Start of PROVIDED MATERIAL
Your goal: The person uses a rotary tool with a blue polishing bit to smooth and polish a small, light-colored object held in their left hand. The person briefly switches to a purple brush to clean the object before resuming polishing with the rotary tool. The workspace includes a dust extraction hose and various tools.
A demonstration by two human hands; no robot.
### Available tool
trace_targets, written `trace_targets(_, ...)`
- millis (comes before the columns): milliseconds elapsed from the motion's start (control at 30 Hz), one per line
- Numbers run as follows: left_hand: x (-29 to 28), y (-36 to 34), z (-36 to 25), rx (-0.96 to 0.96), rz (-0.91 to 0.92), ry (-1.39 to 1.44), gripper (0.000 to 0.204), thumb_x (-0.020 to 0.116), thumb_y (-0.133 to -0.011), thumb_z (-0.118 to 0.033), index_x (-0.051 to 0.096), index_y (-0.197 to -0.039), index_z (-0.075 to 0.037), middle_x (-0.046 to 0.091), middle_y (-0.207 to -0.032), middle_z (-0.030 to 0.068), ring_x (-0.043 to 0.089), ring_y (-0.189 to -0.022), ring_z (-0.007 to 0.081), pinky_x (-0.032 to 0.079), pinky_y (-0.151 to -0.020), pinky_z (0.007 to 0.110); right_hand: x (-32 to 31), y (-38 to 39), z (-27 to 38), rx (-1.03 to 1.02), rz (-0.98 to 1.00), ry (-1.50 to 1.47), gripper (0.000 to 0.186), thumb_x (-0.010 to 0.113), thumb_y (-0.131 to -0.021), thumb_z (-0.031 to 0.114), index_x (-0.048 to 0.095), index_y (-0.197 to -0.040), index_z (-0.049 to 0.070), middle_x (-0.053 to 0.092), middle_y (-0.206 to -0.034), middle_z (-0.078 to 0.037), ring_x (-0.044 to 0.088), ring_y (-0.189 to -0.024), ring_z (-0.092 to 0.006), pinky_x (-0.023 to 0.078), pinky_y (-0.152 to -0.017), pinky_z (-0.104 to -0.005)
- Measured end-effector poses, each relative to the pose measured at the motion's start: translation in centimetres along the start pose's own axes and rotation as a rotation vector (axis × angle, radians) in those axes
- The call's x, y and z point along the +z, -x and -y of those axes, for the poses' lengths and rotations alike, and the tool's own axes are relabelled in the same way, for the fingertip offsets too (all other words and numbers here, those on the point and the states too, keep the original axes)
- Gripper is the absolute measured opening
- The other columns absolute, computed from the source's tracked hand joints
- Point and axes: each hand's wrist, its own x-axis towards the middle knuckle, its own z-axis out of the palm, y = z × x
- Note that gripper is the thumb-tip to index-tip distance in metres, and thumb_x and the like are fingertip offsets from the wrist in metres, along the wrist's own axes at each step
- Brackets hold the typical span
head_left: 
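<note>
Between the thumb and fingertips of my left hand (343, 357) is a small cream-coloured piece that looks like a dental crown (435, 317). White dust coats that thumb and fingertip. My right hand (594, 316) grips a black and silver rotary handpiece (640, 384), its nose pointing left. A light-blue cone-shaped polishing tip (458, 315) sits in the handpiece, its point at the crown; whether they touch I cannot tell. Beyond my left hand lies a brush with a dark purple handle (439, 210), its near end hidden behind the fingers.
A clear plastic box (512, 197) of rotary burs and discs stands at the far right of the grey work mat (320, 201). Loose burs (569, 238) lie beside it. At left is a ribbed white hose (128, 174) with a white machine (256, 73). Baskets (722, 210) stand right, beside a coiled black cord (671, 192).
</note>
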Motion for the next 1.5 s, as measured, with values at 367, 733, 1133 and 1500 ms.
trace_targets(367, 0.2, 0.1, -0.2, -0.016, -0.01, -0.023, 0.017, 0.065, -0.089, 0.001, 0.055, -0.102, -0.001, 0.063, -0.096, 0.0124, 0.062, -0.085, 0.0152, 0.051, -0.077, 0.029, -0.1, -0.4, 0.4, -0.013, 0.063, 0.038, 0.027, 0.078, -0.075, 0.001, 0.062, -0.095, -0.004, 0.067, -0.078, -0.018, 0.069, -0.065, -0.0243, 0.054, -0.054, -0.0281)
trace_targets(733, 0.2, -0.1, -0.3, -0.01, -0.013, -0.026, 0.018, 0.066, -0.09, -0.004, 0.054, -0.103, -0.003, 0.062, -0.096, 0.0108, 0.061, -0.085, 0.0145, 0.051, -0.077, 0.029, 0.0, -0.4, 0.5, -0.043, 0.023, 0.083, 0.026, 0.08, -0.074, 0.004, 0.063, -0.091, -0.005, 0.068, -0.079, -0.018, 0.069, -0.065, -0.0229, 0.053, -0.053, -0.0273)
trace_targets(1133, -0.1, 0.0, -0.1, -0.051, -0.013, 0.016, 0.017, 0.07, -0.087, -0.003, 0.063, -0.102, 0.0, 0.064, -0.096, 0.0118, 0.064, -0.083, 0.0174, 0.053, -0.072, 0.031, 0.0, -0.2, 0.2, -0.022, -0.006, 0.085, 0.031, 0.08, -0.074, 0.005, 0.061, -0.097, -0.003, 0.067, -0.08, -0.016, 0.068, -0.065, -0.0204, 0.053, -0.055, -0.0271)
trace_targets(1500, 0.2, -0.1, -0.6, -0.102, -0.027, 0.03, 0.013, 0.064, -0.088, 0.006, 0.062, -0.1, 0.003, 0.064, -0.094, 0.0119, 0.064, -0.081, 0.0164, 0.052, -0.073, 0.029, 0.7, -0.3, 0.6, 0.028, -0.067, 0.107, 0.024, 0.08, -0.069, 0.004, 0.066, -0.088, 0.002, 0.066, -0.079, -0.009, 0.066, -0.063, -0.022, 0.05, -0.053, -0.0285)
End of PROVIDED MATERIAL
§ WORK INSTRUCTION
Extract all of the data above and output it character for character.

§ RESPONSE TO THE EXERCISE
Your goal: The person uses a rotary tool with a blue polishing bit to smooth and polish a small, light-colored object held in their left hand. The person briefly switches to a purple brush to clean the object before resuming polishing with the rotary tool. The workspace includes a dust extraction hose and various tools.
A demonstration by two human hands; no robot.
### Available tool
trace_targets, written `trace_targets(_, ...)`
- millis (comes before the columns): milliseconds elapsed from the motion's start (control at 30 Hz), one per line
- Numbers run as follows: left_hand: x (-29 to 28), y (-36 to 34), z (-36 to 25), rx (-0.96 to 0.96), rz (-0.91 to 0.92), ry (-1.39 to 1.44), gripper (0.000 to 0.204), thumb_x (-0.020 to 0.116), thumb_y (-0.133 to -0.011), thumb_z (-0.118 to 0.033), index_x (-0.051 to 0.096), index_y (-0.197 to -0.039), index_z (-0.075 to 0.037), middle_x (-0.046 to 0.091), middle_y (-0.207 to -0.032), middle_z (-0.030 to 0.068), ring_x (-0.043 to 0.089), ring_y (-0.189 to -0.022), ring_z (-0.007 to 0.081), pinky_x (-0.032 to 0.079), pinky_y (-0.151 to -0.020), pinky_z (0.007 to 0.110); right_hand: x (-32 to 31), y (-38 to 39), z (-27 to 38), rx (-1.03 to 1.02), rz (-0.98 to 1.00), ry (-1.50 to 1.47), gripper (0.000 to 0.186), thumb_x (-0.010 to 0.113), thumb_y (-0.131 to -0.021), thumb_z (-0.031 to 0.114), index_x (-0.048 to 0.095), index_y (-0.197 to -0.040), index_z (-0.049 to 0.070), middle_x (-0.053 to 0.092), middle_y (-0.206 to -0.034), middle_z (-0.078 to 0.037), ring_x (-0.044 to 0.088), ring_y (-0.189 to -0.024), ring_z (-0.092 to 0.006), pinky_x (-0.023 to 0.078), pinky_y (-0.152 to -0.017), pinky_z (-0.104 to -0.005)
- Measured end-effector poses, each relative to the pose measured at the motion's start: translation in centimetres along the start pose's own axes and rotation as a rotation vector (axis × angle, radians) in those axes
- The call's x, y and z point along the +z, -x and -y of those axes, for the poses' lengths and rotations alike, and the tool's own axes are relabelled in the same way, for the fingertip offsets too (all other words and numbers here, those on the point and the states too, keep the original axes)
- Gripper is the absolute measured opening
- The other columns absolute, computed from the source's tracked hand joints
- Point and axes: each hand's wrist, its own x-axis towards the middle knuckle, its own z-axis out of the palm, y = z × x
- Note that gripper is the thumb-tip to index-tip distance in metres, and thumb_x and the like are fingertip offsets from the wrist in metres, along the wrist's own axes at each step
- Brackets hold the typical span
head_left: 
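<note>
Between the thumb and fingertips of my left hand (343, 357) is a small cream-coloured piece that looks like a dental crown (435, 317). White dust coats that thumb and fingertip. My right hand (594, 316) grips a black and silver rotary handpiece (640, 384), its nose pointing left. A light-blue cone-shaped polishing tip (458, 315) sits in the handpiece, its point at the crown; whether they touch I cannot tell. Beyond my left hand lies a brush with a dark purple handle (439, 210), its near end hidden behind the fingers.
A clear plastic box (512, 197) of rotary burs and discs stands at the far right of the grey work mat (320, 201). Loose burs (569, 238) lie beside it. At left is a ribbed white hose (128, 174) with a white machine (256, 73). Baskets (722, 210) stand right, beside a coiled black cord (671, 192).
</note>
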Motion for the next 1.5 s, as measured, with values at 367, 733, 1133 and 1500 ms.
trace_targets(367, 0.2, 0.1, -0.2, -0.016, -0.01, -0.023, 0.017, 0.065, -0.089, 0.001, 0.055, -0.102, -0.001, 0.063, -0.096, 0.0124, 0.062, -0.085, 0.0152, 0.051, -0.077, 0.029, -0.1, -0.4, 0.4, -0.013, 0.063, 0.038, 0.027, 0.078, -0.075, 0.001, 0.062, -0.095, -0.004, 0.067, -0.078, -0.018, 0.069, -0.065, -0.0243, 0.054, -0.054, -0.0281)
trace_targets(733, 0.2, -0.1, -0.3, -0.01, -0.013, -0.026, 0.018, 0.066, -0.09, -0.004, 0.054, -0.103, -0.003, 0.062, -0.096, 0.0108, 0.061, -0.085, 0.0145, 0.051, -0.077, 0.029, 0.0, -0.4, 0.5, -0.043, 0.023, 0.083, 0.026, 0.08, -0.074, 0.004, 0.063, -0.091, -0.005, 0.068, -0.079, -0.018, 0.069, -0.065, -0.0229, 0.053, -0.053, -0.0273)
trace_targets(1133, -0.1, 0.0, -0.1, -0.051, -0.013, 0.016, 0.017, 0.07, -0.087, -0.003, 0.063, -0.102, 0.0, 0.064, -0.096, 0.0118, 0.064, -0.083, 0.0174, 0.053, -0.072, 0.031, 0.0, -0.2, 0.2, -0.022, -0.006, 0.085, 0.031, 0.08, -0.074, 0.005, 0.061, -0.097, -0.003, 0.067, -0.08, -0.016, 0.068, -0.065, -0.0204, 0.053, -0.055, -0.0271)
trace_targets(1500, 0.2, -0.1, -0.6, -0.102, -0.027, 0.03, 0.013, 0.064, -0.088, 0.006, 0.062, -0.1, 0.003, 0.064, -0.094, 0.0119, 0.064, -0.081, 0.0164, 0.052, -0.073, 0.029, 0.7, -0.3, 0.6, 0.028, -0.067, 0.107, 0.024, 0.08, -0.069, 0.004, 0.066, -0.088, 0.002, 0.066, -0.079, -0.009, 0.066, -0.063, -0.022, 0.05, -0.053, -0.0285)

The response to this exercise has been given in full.